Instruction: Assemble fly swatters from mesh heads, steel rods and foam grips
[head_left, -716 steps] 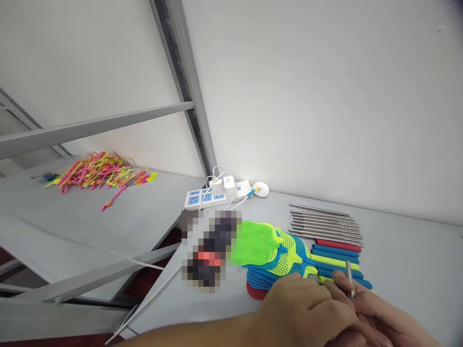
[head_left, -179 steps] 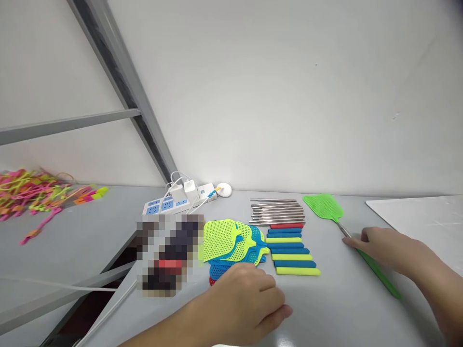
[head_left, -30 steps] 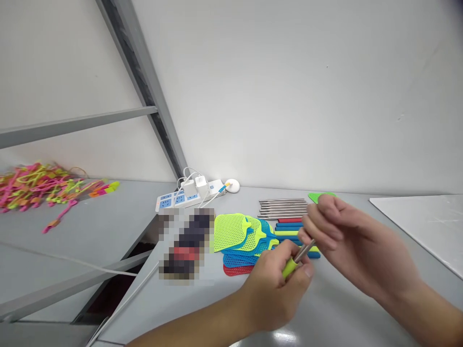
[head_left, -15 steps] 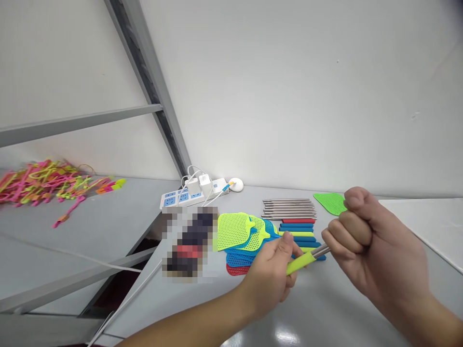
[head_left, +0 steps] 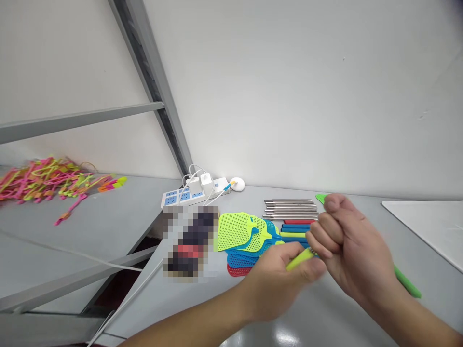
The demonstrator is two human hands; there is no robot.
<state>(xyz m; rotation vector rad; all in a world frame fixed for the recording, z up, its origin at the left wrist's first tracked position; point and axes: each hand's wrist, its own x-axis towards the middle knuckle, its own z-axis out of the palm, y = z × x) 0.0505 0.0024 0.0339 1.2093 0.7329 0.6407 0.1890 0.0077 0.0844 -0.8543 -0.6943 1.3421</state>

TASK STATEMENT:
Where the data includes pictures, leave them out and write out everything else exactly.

WORKED SOLUTION:
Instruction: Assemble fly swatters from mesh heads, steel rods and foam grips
[head_left, -716 steps] 
[head_left, -179 steps] 
[head_left, -30 steps] 
[head_left, -15 steps] 
[head_left, +0 steps] 
The demonstrator is two human hands; there is no robot.
<state>(xyz m; rotation vector rad; all in a world frame fixed for the recording, z up, its origin at the left wrist's first tracked position; point and axes: each hand's wrist, its own x-axis towards the middle knuckle, its own z-axis out of the palm, y = z × x) 0.0505 0.0024 0.0339 1.2093 0.7329 0.6407 0.1890 0.0077 0.0844 -0.8543 -0.6943 1.3421</state>

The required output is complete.